10. Lack of personal knowledge: “Objection.” The witness has no personal knowledge that would allow her to answer this question.

11. Speculation: "Objection. The witness is speculating/this question calls for speculation." A hybrid between lack of personal knowledge and improper opinion.

12. Hearsay: "Objection. Counsel’s question calls for hearsay." If a hearsay response could not be anticipated from the question, or if a hearsay response is given before the attorney has a chance to object, the attorney should say, "I ask that the witness’s answer be stricken from the record on the basis of hearsay." Example: Witness X testifies that “Mrs. Smith said that the decedent’s wife had a bottle of arsenic in her medicine cabinet.” This testimony is inadmissible if offered to prove that the decedent’s wife had a bottle of arsenic in her medicine cabinet, since it is being offered to prove the truth of the matter asserted in the out-of-court statement by Mrs. Smith.

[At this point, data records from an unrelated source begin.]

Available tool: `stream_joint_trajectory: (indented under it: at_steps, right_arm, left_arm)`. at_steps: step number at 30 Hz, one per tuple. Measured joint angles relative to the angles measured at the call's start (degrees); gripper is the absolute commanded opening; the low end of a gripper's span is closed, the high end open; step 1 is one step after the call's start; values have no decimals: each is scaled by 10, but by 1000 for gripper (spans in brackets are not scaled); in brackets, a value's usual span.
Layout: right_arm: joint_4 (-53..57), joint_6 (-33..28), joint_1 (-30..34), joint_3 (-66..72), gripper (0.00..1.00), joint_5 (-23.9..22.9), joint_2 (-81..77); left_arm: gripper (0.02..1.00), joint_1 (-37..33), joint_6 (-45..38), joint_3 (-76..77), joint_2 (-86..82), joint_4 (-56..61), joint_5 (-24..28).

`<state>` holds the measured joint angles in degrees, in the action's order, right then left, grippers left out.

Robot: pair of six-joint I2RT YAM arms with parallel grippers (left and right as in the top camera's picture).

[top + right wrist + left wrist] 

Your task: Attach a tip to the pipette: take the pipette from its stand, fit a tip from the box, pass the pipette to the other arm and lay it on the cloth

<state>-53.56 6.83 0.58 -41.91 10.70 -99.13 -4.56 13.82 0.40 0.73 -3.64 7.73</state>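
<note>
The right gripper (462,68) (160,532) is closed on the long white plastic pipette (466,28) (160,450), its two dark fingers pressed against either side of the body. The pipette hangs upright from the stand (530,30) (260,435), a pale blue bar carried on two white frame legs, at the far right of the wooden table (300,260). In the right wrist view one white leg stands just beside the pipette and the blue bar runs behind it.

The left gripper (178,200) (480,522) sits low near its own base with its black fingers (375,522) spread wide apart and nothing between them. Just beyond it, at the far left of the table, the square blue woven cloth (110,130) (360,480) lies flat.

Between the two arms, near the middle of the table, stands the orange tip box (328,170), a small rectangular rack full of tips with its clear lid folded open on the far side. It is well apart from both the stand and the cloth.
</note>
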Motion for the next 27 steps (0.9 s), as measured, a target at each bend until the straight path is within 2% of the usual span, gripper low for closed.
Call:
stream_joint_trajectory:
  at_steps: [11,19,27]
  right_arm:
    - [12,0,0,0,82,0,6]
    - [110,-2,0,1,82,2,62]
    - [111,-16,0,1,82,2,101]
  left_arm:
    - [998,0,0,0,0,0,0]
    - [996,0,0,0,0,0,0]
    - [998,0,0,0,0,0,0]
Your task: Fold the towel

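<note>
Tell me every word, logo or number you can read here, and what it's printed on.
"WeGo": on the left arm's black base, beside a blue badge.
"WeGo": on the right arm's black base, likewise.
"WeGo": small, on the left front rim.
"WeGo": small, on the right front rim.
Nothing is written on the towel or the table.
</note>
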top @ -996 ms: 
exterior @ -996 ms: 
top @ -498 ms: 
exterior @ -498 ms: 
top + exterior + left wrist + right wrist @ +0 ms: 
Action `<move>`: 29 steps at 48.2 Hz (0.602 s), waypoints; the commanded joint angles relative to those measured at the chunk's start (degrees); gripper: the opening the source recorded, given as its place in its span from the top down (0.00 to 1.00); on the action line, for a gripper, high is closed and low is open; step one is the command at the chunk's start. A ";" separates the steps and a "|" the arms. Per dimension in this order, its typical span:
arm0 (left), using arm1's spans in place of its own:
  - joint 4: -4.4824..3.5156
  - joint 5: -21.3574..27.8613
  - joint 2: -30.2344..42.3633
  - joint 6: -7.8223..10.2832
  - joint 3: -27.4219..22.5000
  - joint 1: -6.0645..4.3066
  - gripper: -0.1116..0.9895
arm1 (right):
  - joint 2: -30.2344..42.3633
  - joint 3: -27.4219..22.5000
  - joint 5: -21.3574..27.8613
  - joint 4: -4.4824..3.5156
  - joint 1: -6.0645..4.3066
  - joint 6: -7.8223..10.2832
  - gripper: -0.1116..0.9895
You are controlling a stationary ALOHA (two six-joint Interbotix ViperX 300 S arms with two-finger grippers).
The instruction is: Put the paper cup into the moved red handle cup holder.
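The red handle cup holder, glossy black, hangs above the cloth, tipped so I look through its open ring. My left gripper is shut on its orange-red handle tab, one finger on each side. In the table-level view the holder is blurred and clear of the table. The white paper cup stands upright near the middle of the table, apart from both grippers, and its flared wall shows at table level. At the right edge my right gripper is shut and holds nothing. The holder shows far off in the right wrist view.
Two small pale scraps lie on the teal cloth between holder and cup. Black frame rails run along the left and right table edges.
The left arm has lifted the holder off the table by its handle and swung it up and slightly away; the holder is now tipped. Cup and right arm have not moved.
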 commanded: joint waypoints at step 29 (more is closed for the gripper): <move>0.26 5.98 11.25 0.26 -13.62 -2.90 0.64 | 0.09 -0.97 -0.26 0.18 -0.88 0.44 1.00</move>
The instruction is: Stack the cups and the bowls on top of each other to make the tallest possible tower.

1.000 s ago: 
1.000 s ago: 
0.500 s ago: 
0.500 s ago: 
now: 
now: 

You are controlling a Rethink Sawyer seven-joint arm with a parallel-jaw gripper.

If, however, the testimony is offered to prove that Mrs. Smith can speak English, then the testimony is not hearsay because it is not offered to prove the truth of the matter asserted in the out-of-court statement. However, the testimony is only admissible if Mrs. Smith’s ability to speak English is relevant to the case. Comment: Why should the complicated and confusing condition be added that the out-of-court statement is only hearsay when “offered for the truth of the matter asserted”? The answer is that hearsay is considered untrustworthy because the speaker of the out-of-court statement has not been placed under oath and cannot be cross-examined concerning his/her credibility. In the previous example, Mrs. Smith cannot be cross-examined concerning her statement that the decedent’s wife had a bottle of arsenic in her medicine cabinet, since witness X, and not Mrs. Smith has been called to give this testimony. However, witness X has been placed under oath and can be cross-examined about whether Mrs. Smith actually made this statement, thus demonstrating that she could speak English. When offered to prove that Mrs. Smith could speak English, witness X’s testimony about her out-of-court statement is not hearsay. Remember, there are responses to many of these objections that the examining attorney can make after the objection is raised and he or she is recognized by the judge to respond.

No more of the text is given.